View Single Post
Old 12-03-2007   #7 (permalink)
tomaszinc


 
 

Re: stdout redirection

Hello again,

thanks for all your answers.
I understand the choices which have been made in designing powershell and I
think the native unicode support and the object oriented view is great.
Powershell offers a lot of features which I missed in all shells I have
worked with (eg creating forms). In fact, I think it is not yet powerful
enough, in my opinion a really powerful shell should enable the user to
completely control the operating system including for example moving the
mouse on screen, sending signals and messages to all processes and
applications and so on. Powershell is on the best way to achieve this.
However, I still have great issues with how powershell handles the output of
command line utilities.
Take the following c application for example (lets call it ascii.exe from
now on):
-----------code-----------
#include<stdio.h>
main() {
for (int i = 0; i < 256; i++) {
printf("%c",i);
}
}
-----------code-----------
As you can see, all it does is printing all ascii characters including the
extended set to stdout. If you execute the following line under any shell of
your choice (well I tested it with cmd.exe, sh.exe, cygwin.exe, and native
unix sh,bash)

# ascii.exe > ascii_code.txt

then the resulting file will consist of all characters from 0x00 up to 0xff
without any spaces or newlines. Whether or not the representation on screen
is equal on the different systems or shells is not of interest, important is,
that the binary representation within the file exactly matches the output
generated by ascii.exe.
However, in powershell this is not the case, if I run the above command line
there, the resulting file will look like this (in hex now):

ff fe 00 00 01 00 02 00 03 00 ...
... 7f 00 c7 00 fc 00 e9 00 e2 00 ...
....92 25 93 25 02 25 24 25...

First, there is some prefix added (ff fe), then after every character a NUL
character is inserted as delim. The characters after 0x7f are completely
messed up, randomly I guess, at least I can't find a pattern.

If you now run the following line:

PS > ascii.exe | out-file -encoding ascii ascii_code.txt

then all characters up to 0x0f are right, but after that only '?' (0x3f)
follow. And at the end the newline characters 0x0d 0x0a are appended. Sure,
it makes perfect sense to ignore the extended character set when using ascii
encoding. The final newline, however certainly does not belong there. So no
luck again.

Now the next try:

PS > ascii.exe | out-file -encoding oem ascii_code.txt

Now we get close. All characters from 0x00 to 0xff are present in the right
order without any NULs or newline. However, again the useless 0x0d 0x0a is
appended. Again, no exact match of the output.

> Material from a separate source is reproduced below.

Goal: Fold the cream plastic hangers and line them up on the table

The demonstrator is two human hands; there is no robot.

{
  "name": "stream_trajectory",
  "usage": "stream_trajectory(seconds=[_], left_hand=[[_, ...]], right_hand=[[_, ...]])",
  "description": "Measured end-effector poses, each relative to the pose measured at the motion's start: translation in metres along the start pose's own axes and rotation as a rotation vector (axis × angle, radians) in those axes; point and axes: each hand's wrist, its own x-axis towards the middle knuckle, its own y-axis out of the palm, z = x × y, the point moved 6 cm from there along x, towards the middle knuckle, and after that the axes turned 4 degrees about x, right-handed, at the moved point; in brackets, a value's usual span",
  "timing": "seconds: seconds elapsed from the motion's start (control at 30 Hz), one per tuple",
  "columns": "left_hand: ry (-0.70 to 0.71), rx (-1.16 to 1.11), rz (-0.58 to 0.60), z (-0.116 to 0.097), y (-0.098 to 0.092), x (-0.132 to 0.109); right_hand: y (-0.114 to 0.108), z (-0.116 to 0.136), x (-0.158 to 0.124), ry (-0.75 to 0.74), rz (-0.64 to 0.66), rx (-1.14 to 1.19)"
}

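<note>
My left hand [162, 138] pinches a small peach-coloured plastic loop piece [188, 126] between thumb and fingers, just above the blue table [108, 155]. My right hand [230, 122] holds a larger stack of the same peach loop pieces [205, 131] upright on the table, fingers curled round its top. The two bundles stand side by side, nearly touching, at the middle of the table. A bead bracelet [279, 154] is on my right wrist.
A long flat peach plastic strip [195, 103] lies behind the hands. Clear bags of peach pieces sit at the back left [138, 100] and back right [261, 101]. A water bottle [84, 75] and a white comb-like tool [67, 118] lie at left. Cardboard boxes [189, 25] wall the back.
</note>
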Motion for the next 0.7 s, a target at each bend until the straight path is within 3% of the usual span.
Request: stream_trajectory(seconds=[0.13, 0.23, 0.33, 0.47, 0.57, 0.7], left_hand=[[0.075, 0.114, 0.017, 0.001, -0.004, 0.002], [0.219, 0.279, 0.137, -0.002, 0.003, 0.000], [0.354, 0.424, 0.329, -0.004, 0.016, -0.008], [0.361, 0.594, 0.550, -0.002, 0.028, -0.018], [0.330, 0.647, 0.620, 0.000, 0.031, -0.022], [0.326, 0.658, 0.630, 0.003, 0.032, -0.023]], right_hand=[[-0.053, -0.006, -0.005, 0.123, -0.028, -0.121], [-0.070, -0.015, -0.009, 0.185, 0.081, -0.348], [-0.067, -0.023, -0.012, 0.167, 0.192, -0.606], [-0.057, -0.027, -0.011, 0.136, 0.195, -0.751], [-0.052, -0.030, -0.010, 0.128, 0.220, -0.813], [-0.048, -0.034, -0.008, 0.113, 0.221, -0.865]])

My next idea was to assign the command line output to a variable.

PS > $ascii = ascii.exe

But guess what, even the content of $ascii is not the same as the output of
ascii.exe (well, at least the output on screen is not)!

PS > ascii.exe
☺☻♥♦♣
♫☼►◄↕‼¶§▬↨↑↓→←∟↔▲▼ !"#$%&'()*+,-./0123456789:;
.... ...

PS > $ascii
☺☻♥♦
♂♀
♫☼►◄↕‼¶§▬↨↑↓→←∟↔▲▼ !"#$%&'()*+,-./0123456789:;
.... ...

So from my novice point of view there is no way at all to operate on the
data ascii.exe produces.

Seriously, you can't do that. A shell must not under no circumstances at all
mess around with data produced by any application. It must guarantee, that
you can take this data, write it to files or variables, send it over network
or whatever and always get the exact same binary representation of the
original output. There are uncountable tools that can take input from pipes
or files and produce output on stdout, they all won't work right on
powershell, at least, not if you want to use intermediate files or even
variables.

My specific problem is: I'm doing language processing which means, using
numerous perl, python and prolog scripts and some self written applications
which all operate on characters or more specifically on their hex
represantation. powershell always ruins the output of these scripts and apps.
This is unacceptable.

The problem here is, I guess, that powershell does more that it should, for
example passing everything to a formatter and "nicely" representing it on the
screen. My opinion on this is that a shell is not at all responsible for how
the data is represented on screen, the application is. This would only make
sense in a closed environment where you have complete control over what
applications are executed. With a shell, you don't have (or is it that what
you want?).
Take this statement:
Quote:
Quote:

>> Obvious when you send an array of strings down the pipe (where they're not >> CRLF terminated) and you redirect that to a file, you would want each string to >> correspond to a line in the file.
Are you sure of that? What if I don't want? Why are you making this decision
for me?

A solution could be, using the '>' operator to redirect the data in binary
form, without any formatters messing it up (if this is possible).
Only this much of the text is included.